To everyone 's dismay Charlie Frost took a hard drag from his cigarette and coughed: "I think Loudan Rich is going to be our next Senator. For one he's got the money. Besides he ain't got no truck with illigels. He says they shouldn't get a dime from the Death Lottery and I sure gotta agree with that reasoning. I think he's gonna bring the current administration down on account of their soft position on insurgents."
"Radical-Right-Wingers were the ones who lobbied for the Death Lottery in the first place!" another much younger man in the circle blurted out. "You make it sound like a Center-Right bill, but the Right-Wingers were the ones who pushed it through. Now you want to blame the Administration for the holes in your own maniac legislation! "

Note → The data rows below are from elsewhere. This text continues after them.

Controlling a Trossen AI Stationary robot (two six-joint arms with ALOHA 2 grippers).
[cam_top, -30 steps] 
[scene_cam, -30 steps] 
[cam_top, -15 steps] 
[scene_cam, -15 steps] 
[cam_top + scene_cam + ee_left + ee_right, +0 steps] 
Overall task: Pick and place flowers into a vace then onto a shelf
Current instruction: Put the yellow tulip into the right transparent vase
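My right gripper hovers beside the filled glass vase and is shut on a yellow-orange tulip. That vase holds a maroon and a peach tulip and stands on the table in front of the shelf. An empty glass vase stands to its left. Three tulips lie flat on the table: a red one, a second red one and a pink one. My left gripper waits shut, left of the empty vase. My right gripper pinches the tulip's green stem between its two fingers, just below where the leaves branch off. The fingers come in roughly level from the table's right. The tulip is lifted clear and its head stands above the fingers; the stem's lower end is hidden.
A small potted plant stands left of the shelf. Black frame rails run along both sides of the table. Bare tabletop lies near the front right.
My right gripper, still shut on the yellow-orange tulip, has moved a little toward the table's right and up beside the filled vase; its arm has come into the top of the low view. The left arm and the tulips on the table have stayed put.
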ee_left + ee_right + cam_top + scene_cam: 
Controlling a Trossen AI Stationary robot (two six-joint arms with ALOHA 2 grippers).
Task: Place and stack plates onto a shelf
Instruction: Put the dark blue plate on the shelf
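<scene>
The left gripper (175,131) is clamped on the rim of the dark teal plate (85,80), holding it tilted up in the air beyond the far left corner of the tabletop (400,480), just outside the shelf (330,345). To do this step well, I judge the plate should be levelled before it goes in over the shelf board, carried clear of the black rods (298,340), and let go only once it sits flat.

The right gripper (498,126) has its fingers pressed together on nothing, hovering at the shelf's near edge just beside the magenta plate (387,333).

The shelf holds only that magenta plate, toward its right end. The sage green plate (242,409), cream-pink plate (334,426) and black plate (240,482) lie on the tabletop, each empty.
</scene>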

You would never have thought by looking at her that the delicate looking homely woman who sat next to the young man had it in her, but she twisted her mouth up and blared out: "It sickens me we gotta do everything by the lottery. The Right says it's Christian, but this ain't no Christian way to go about saving folks. 'Landmark Health Legislation', what a lark, the Center-Right and the Far Right can take a swim. It's usury, gambling, and money worship pure and simple!"
"Now I wouldn't mind a solid gold headstone, " the young man played it like he was reasonable, "but them death worshippers on Capitol Hill," he about faced and angrily pounded the dust out of his hat, "just want to make everything good in this old world illegal -- including and especially life itself!"

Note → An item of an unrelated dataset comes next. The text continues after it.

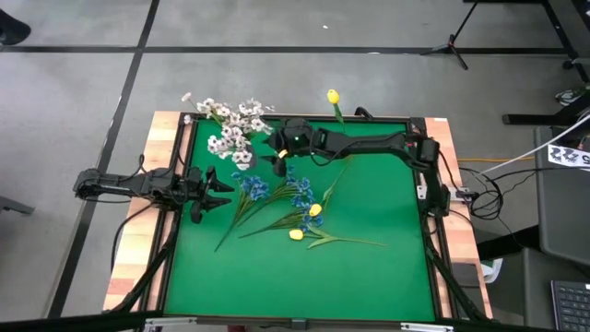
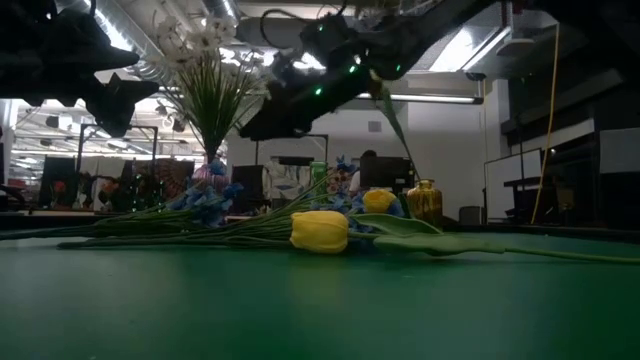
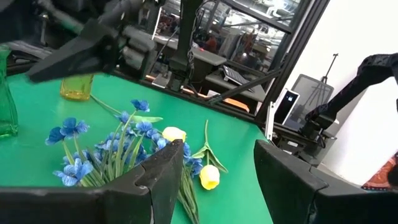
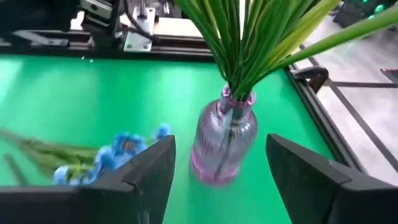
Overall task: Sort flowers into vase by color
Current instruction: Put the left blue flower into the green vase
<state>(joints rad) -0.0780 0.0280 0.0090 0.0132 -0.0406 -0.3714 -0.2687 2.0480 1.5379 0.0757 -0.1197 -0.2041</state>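
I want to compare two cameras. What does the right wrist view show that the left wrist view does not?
Only the right wrist view shows the pink vase holding green stems, framed by the open right claw. Only the left wrist view shows the yellow flowers, a yellow vase and the open left claw. Both show the blue flowers lying on the green mat.

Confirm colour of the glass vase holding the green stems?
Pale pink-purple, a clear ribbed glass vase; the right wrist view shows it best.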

Everyone knew it was just a matter of time before the drones swooped in. And eventually they did wipe out the camp -- for most Drone-War Idol contestants the extra points were simply too tempting and easy to pass up. But before the Hellfire missiles were let loose on the tent city, Charlie Frost raised himself up on the two wobbly pins he had for legs, pulled out a silver pistol as long as his lower arm and heavy enough so he had to hold it with both hands to keep it steady, and fired directly into the group of folks huddled around the tent. Bodies flew backwards like so many rag dolls. He later turned the gun on himself and, with one single shot, blew off the entire right side of his head. Senora Philemon was among the dead. She left behind a husband and child.

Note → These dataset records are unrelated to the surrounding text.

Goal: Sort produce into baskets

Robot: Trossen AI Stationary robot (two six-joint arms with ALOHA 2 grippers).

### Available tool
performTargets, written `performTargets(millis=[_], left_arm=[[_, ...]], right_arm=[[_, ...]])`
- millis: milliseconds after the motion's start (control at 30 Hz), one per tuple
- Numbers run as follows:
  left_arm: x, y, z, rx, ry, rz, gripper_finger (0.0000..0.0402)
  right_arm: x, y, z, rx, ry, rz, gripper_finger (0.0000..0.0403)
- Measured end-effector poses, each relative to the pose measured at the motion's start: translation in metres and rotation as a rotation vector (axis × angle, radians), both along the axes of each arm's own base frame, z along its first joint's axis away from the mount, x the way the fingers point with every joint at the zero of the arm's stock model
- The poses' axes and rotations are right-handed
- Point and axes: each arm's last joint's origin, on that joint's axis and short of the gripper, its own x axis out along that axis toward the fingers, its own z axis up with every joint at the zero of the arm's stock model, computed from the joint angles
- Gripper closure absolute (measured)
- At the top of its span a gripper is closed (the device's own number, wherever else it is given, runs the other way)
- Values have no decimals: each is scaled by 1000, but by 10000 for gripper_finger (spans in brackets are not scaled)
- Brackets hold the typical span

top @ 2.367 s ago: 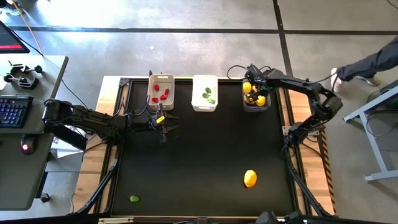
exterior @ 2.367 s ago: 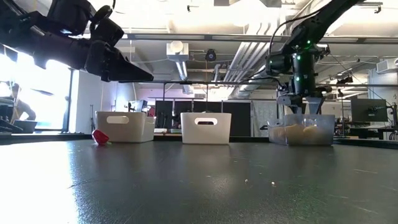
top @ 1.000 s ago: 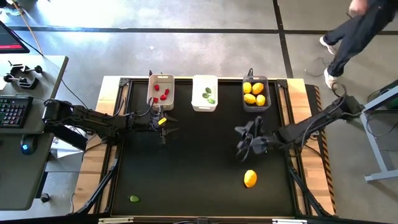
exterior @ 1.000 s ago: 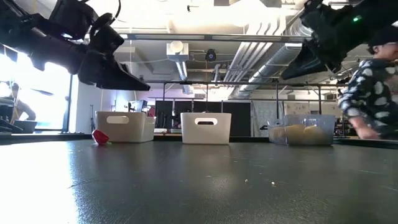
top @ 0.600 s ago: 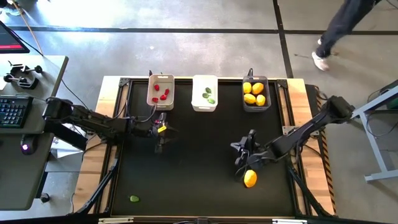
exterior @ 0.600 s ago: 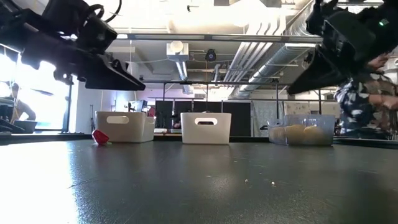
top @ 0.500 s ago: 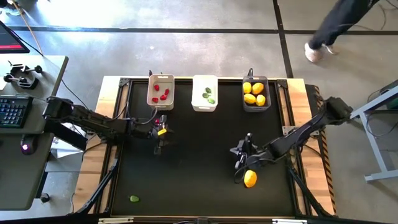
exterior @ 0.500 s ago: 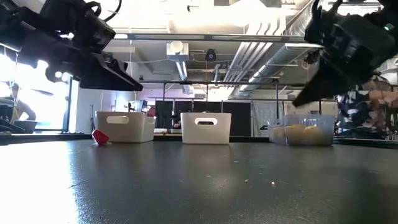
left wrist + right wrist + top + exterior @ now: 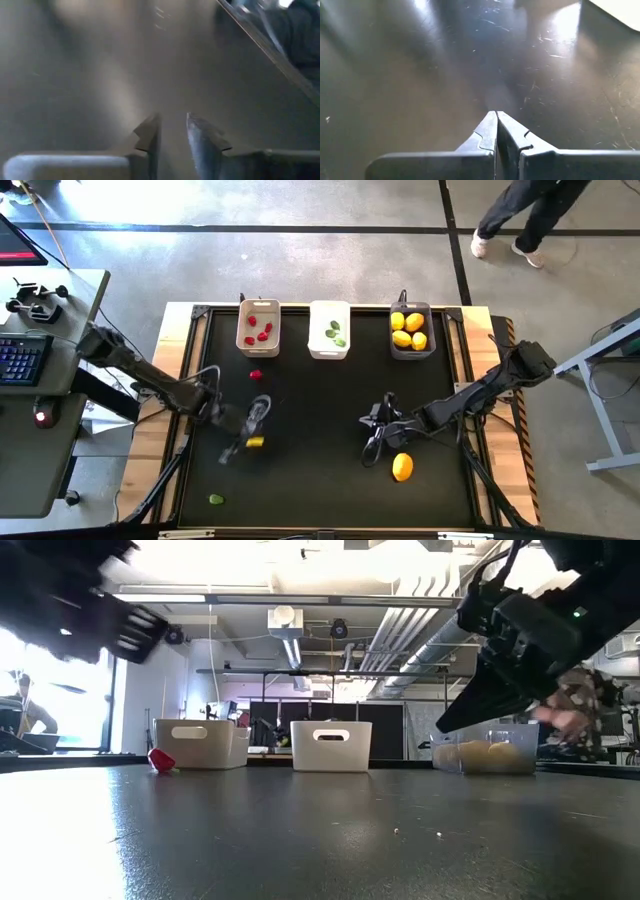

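Since a second ago the left gripper (image 9: 252,430) has swung from beside the beige basket (image 9: 259,326) down toward the table's seven o'clock side, leaving a red piece (image 9: 256,375) on the mat just short of that basket, and the right gripper (image 9: 374,442) has dropped from mid-table to hover just at ten o'clock of the orange fruit (image 9: 402,468).

Nearest me, a green piece (image 9: 216,500) lies loose at the seven o'clock corner. The sorting looks mostly done, with three strays left. I'd guess the left arm is heading for the green piece, which calls for wider fingers. Its jaws stand narrowly apart, holding nothing. The right jaws are pressed together, empty, and must open to take the fruit. At the far edge sit the white basket (image 9: 329,345) and grey basket (image 9: 412,349).
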Motion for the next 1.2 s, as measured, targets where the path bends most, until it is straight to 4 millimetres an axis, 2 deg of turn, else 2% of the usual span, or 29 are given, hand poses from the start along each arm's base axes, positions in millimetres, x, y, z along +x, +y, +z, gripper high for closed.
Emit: performTargets(millis=[267,433,600,733,900,1200], left_arm=[[-34,-53,24,21,157,38,377],[-50,-81,37,42,262,97,380],[-53,-109,39,89,427,178,377],[-49,-132,32,130,574,186,356],[-38,-158,18,124,698,198,311],[-34,-173,-6,117,887,248,231]], right_arm=[[1,-3,0,-57,9,16,402],[5,-12,0,-60,11,-12,402],[8,-20,0,-64,39,21,402],[12,-34,0,-84,50,12,402],[16,-46,1,-66,41,-22,389],[17,-48,1,-32,37,-32,289]])
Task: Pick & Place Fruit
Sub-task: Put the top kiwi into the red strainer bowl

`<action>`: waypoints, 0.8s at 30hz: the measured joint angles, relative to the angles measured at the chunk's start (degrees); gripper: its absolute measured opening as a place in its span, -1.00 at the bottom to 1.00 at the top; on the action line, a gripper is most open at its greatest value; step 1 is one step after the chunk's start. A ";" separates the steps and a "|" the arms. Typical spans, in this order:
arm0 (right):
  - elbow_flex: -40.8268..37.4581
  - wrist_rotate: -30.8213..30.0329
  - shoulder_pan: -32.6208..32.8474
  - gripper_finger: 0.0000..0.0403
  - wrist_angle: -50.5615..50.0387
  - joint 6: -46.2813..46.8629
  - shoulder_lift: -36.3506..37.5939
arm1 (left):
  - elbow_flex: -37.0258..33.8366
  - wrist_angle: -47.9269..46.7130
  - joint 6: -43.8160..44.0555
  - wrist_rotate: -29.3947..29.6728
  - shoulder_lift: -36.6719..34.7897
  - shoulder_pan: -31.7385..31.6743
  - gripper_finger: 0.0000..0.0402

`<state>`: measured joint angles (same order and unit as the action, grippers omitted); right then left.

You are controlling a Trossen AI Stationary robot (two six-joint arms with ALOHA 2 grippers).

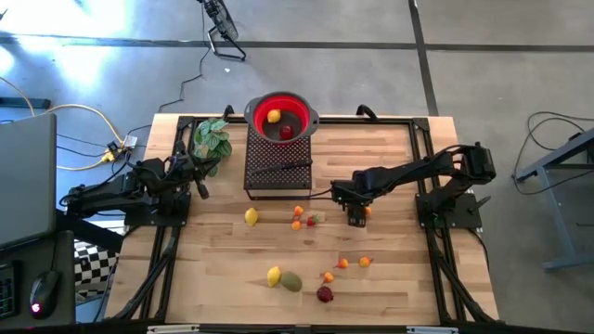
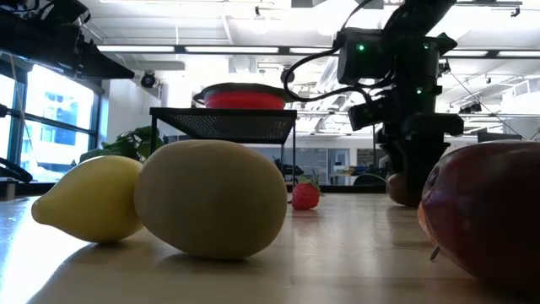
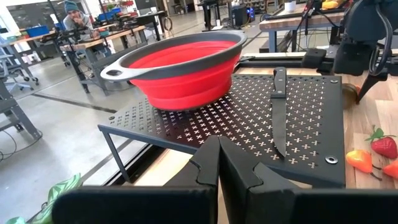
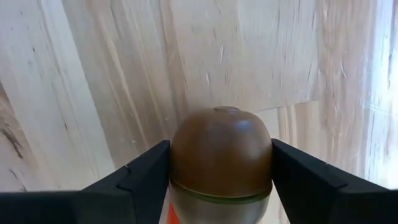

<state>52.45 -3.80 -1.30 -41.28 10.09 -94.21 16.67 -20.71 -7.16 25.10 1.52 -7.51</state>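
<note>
1. Brown kiwi (image 4: 221, 158) sits on the wooden table (image 1: 399, 278), at about three o'clock from its middle.
2. My right gripper (image 1: 357, 217) is down over it, a finger (image 4: 134, 177) on either side, touching.
3. My left gripper (image 3: 219, 171) waits shut at nine o'clock.

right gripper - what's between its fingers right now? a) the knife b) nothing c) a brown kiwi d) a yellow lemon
c: in the right wrist view a brown kiwi sits between the two dark fingers of the right gripper, which is down at the table.
</note>
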 joint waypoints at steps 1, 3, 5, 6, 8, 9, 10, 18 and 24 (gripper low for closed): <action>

"Eyewitnesses claimed the man yelled out, 'Praise the Lord' just before he opened fire on his fellow inmates," Pirate Radio 1 railed. "Afterwards it was officially revealed the gunman was a well-known psychotic religious fundamentalist. The government purposely planted him in the prison camp. Military brass and FBI -- clearly evidenced by internal memoranda -- were well aware of Charlie Frost's zealous beliefs and his fragile state of mental health. They knew he was a suicidal, ticking bomb. It was simply a matter of time before he went off the rails and did something crazy. To them the lunatic was a potential weapon, and the decision was made that the man could best serve the government if he was separated from the population at large and placed among dissident inmates to stir up trouble. Maybe, officials glibly figured, he would take out some enemy insurgents before he killed himself. Unfortunately, they were right.
"On a side-note," Pirate Radio 1 added. "Loudan Rich narrowly won his bid for a Senatorial seat in New Mexico, but has since been implicated in the prison scandal."